[Your instructions] Your output should be every line below, copied exactly.
(Stored data begins)
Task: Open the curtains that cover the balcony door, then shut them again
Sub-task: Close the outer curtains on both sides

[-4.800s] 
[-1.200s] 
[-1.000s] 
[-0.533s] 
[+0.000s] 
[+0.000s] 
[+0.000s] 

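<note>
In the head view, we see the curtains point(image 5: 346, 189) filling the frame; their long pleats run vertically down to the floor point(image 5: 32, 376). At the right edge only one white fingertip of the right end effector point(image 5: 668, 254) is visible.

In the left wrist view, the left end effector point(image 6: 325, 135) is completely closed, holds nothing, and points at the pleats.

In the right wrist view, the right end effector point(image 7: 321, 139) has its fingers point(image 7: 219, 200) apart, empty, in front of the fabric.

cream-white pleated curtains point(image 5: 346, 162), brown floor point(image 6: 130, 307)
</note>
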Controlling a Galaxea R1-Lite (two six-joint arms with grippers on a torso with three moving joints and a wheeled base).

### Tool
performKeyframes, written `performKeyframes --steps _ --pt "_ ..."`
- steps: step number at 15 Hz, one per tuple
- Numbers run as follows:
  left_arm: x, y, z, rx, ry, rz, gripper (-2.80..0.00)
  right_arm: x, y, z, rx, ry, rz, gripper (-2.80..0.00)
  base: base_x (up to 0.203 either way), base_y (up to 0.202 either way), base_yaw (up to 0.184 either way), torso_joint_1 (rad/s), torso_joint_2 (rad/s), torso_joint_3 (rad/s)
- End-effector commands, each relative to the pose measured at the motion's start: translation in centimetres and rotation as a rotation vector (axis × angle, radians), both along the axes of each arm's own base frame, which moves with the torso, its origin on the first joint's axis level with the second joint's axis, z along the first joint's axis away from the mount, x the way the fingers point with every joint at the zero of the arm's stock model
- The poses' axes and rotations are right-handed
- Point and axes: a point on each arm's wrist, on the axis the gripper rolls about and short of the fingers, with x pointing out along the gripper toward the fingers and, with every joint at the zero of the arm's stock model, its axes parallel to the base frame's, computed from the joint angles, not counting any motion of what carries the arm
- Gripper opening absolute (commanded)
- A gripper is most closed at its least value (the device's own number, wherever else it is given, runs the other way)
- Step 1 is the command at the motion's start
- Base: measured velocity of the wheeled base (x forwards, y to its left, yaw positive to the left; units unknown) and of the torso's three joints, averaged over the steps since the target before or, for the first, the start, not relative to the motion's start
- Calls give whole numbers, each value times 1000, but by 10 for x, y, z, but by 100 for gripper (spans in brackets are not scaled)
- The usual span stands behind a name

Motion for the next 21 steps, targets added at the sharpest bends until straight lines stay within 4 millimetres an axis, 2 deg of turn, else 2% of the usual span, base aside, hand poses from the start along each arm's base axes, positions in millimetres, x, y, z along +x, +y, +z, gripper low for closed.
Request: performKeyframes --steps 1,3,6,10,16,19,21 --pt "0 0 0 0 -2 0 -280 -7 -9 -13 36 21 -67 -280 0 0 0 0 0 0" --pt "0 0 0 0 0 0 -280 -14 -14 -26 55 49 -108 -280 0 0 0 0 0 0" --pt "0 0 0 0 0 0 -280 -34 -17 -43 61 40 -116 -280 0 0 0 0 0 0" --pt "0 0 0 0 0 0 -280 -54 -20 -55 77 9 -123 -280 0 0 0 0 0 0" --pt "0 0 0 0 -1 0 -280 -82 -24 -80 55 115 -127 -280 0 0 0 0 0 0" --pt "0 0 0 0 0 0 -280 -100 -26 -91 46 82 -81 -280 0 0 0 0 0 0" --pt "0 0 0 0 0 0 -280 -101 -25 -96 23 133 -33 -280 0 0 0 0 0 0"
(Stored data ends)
[Solution to the problem]
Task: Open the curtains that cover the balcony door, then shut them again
Sub-task: Close the outer curtains on both sides

[-4.800s] 
[-1.200s] 
[-1.000s] 
[-0.533s] 
[+0.000s] 
[+0.000s] 
[+0.000s] 

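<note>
In the head view, we see the curtains point(image 5: 346, 189) filling the frame; their long pleats run vertically down to the floor point(image 5: 32, 376). At the right edge only one white fingertip of the right end effector point(image 5: 668, 254) is visible.

In the left wrist view, the left end effector point(image 6: 325, 135) is completely closed, holds nothing, and points at the pleats.

In the right wrist view, the right end effector point(image 7: 321, 139) has its fingers point(image 7: 219, 200) apart, empty, in front of the fabric.

cream-white pleated curtains point(image 5: 346, 162), brown floor point(image 6: 130, 307)
</note>
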Controlling a Galaxea R1-Lite (two six-joint arms with grippers on a torso with three moving joints and a wheeled base).

### Tool
performKeyframes, written `performKeyframes --steps _ --pt "_ ..."`
- steps: step number at 15 Hz, one per tuple
- Numbers run as follows:
  left_arm: x, y, z, rx, ry, rz, gripper (-2.80..0.00)
  right_arm: x, y, z, rx, ry, rz, gripper (-2.80..0.00)
  base: base_x (up to 0.203 either way), base_y (up to 0.202 either way), base_yaw (up to 0.184 either way), torso_joint_1 (rad/s), torso_joint_2 (rad/s), torso_joint_3 (rad/s)
- End-effector commands, each relative to the pose measured at the motion's start: translation in centimetres and rotation as a rotation vector (axis × angle, radians), both along the axes of each arm's own base frame, which moves with the torso, its origin on the first joint's axis level with the second joint's axis, z along the first joint's axis away from the mount, x the way the fingers point with every joint at the zero of the arm's stock model
- The poses' axes and rotations are right-handed
- Point and axes: a point on each arm's wrist, on the axis the gripper rolls about and short of the fingers, with x pointing out along the gripper toward the fingers and, with every joint at the zero of the arm's stock model, its axes parallel to the base frame's, computed from the joint angles, not counting any motion of what carries the arm
- Gripper opening absolute (commanded)
- A gripper is most closed at its least value (the device's own number, wherever else it is given, runs the other way)
- Step 1 is the command at the motion's start
- Base: measured velocity of the wheeled base (x forwards, y to its left, yaw positive to the left; units unknown) and of the torso's three joints, averaged over the steps since the target before or, for the first, the start, not relative to the motion's start
- Calls give whole numbers, each value times 1000, but by 10 for x, y, z, but by 100 for gripper (spans in brackets are not scaled)
- The usual span stands behind a name

Motion for the next 21 steps, targets added at the sharpest bends until straight lines stay within 4 millimetres an axis, 2 deg of turn, else 2% of the usual span, base aside, hand poses from the start along each arm's base axes, positions in millimetres, x, y, z along +x, +y, +z, gripper low for closed.
Request: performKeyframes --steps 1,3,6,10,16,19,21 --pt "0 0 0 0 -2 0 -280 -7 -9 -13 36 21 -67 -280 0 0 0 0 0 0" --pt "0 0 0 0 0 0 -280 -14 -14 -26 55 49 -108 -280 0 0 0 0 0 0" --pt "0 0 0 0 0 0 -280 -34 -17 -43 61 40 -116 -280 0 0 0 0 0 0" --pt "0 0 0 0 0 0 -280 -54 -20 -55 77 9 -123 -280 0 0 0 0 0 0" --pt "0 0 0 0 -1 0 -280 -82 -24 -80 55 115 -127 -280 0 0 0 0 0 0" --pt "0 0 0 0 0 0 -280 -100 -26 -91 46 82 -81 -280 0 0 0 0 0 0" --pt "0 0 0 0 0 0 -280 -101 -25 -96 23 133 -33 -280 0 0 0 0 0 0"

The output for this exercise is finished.